The seven year old boy was placed with his paternal aunt where all of his needs are being met. Throughout the process and during many of our chats he expressed a desire to live here and he seems to be very happy and settled.

For the four year old girl, the situation is more difficult due to her complex emotional and behavioural needs. Intensive therapeutic intervention and assessment is being undertaken to ensure the most appropriate placement can be identified. With the girl’s young age I refuse to rule out the possibility of an adoptive placement in which she can be part of a permanent family.

The youngest child at just two is now subject to a Placement Order and the local authority is currently at the family finding stage to ensure an appropriate adoptive placement is identified for him in which his needs will be best met. He remains happy and settled in his foster placement were he continues to thrive.

It’s incredibly sad for the children that their mother simply did not engage with the legal process and her legal representatives withdrew from the proceedings.

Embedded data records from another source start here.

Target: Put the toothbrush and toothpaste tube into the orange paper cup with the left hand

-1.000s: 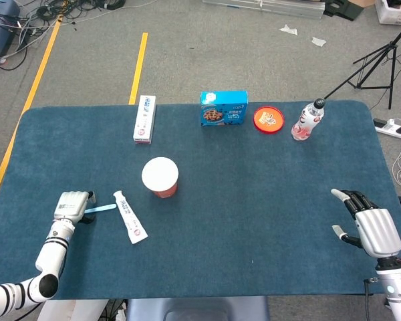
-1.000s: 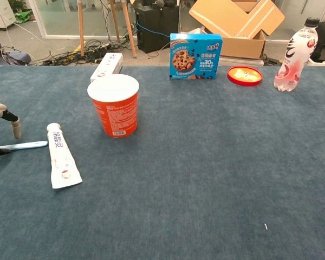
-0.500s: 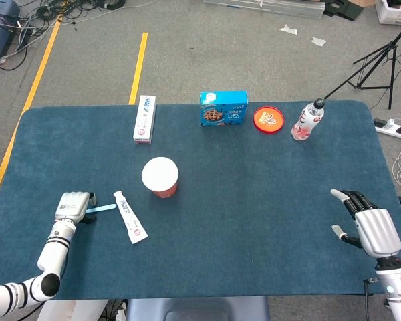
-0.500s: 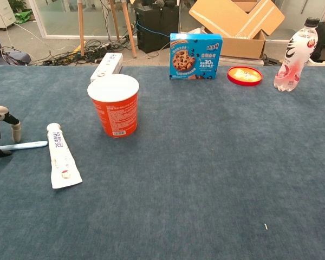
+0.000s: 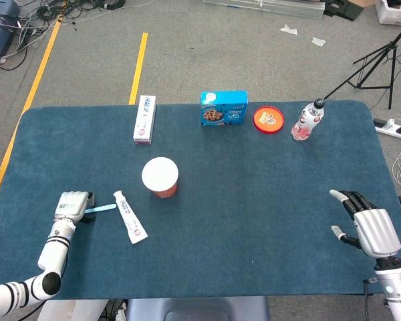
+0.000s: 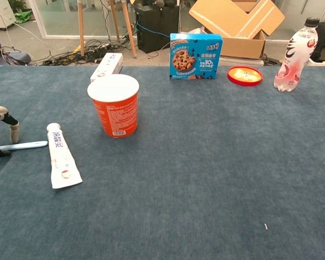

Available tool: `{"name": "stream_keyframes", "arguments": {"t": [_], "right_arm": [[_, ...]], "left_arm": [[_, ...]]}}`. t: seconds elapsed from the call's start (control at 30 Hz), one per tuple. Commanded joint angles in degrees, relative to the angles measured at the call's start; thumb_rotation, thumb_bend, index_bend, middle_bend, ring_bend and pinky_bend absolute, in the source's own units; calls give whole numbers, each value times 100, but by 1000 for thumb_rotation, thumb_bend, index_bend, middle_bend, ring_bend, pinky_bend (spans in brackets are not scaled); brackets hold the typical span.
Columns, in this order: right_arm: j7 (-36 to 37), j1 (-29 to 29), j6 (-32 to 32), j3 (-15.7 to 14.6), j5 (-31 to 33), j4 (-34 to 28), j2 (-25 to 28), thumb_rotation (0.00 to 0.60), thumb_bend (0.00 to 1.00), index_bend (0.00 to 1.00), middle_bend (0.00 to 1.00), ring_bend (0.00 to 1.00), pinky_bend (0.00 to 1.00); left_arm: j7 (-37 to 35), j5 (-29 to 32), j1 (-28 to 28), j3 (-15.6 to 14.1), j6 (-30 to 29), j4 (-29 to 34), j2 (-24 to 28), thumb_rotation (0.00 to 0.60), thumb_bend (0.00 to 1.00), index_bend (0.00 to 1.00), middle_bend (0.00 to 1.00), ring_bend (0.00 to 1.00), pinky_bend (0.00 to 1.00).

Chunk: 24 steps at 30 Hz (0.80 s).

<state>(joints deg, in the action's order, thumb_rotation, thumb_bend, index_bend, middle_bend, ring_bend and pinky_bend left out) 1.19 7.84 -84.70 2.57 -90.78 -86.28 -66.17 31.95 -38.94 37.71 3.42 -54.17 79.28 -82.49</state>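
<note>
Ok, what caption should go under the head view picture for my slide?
Left hand at the toothbrush, beside the toothpaste and orange cup on a blue table.

Reading labels from my station. Blue cardboard cookie box (image 6: pixel 195 56) at table's far edge: "30%" legible on front in chest view, Chinese characters around it too small for me to make out. White toothpaste tube (image 6: pixel 61 156): blue characters along its length, I can't resolve them. Orange paper cup (image 6: pixel 115 105): small white print block low on wall, illegible. White-and-pink plastic bottle (image 6: pixel 294 55): dark curved logo, unreadable.
</note>
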Motion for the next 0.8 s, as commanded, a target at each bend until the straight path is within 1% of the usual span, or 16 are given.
{"name": "stream_keyframes", "arguments": {"t": [0.03,0.33,0.8], "right_arm": [[-8,2,3,-2,-3,-1,-4,600,166,216,259,223,523],[-5,2,2,-8,-9,-4,-6,600,166,216,260,223,522],[-2,6,8,-12,-10,-2,-6,600,166,216,260,223,523]], "left_arm": [[8,1,-1,6,-3,-17,-8,600,252,461,1000,1000,1000],[47,-8,-18,17,-31,-97,-74,600,252,488,1000,1000,1000],[123,36,-40,47,-43,-211,-170,600,252,493,1000,1000,1000]]}}
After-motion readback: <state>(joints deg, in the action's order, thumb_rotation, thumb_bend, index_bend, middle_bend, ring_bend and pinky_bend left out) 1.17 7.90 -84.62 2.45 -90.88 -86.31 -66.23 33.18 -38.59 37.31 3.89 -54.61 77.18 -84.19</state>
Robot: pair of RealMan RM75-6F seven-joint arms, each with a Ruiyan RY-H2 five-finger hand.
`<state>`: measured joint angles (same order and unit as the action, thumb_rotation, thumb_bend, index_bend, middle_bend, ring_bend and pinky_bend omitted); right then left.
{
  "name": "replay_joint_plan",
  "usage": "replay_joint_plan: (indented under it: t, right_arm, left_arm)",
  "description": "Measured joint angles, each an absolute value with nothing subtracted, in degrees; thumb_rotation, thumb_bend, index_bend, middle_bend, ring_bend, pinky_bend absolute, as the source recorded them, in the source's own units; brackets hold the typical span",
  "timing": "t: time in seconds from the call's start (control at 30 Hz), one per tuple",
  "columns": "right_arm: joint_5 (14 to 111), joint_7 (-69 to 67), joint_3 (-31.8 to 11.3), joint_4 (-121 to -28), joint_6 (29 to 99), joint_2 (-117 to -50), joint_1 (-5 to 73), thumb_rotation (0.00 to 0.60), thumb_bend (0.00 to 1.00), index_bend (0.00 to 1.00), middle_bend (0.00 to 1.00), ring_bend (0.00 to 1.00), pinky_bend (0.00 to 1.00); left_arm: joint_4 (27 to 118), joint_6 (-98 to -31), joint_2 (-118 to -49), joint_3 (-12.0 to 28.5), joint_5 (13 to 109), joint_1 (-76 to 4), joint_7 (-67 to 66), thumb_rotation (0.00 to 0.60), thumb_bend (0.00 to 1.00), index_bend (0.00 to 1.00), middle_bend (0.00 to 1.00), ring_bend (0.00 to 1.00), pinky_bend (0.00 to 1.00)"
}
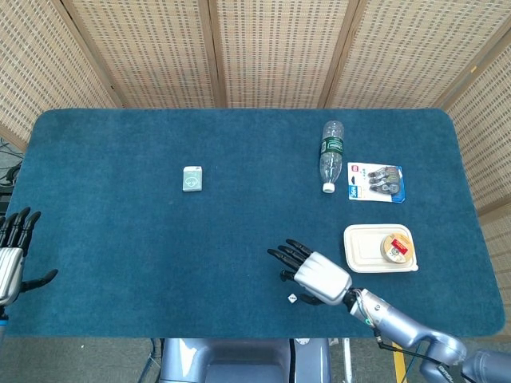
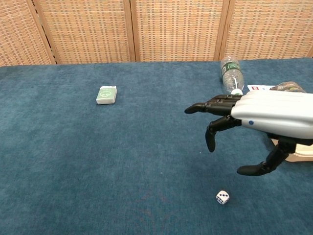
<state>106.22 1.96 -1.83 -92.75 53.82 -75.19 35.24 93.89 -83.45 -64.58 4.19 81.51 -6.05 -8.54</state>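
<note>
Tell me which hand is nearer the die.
Right. The right hand hovers open just above and beside the die; the left hand sits far off at the table's left edge.

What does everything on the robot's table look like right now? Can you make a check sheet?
Surface: blue table, carpet-like cover.
Job's things: white die near the front edge, just below and apart from the right hand.
Clutter: small green box; bottle lying down; blister pack; lidded food tray with a round sticker.
Hands: right hand hovers over the die, fingers spread, holding nothing; left hand at the table's left edge, fingers apart, holding nothing.
Cables: thin wire along the right arm.
Surroundings: woven wicker screens behind the table.
</note>
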Motion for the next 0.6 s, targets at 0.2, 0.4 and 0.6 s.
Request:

The mother has not attended contact with the children since December 2010 and has not sent any cards or gifts for the children since this time.

For my part I feel I have helped the children by listening to them and acting on their wishes and feelings. I have also helped maintain the children’s relationship with one another and other family members where possible when this has been in the best interest of the children.

By working closely with wider family members this has ensured the children have information to be compiled into quality life work, which will help them with their sense of identity and to make sense of their circumstances when they are older.

The children have activity based direct contact with each other every school holiday and indirect contact in-between. Unfortunately there was no possible outcome for these children that could prevent significant sense of separation and loss.

Anecdotally I hear back through various avenues that the children like me, with the seven year old expressing a desire for me to come and see him in school where he can show me the trophies he has won for the plants he has grown on the allotment. The four year old girl asks when I am coming to visit again and the two year old boy regards me as a safe and trusted adult in his life. As a children’s Social Worker working on a complex case it’s heart-warming to know I have had a positive impact on these children’s lives.

All names have been changed to protect the identity of the family and children involved.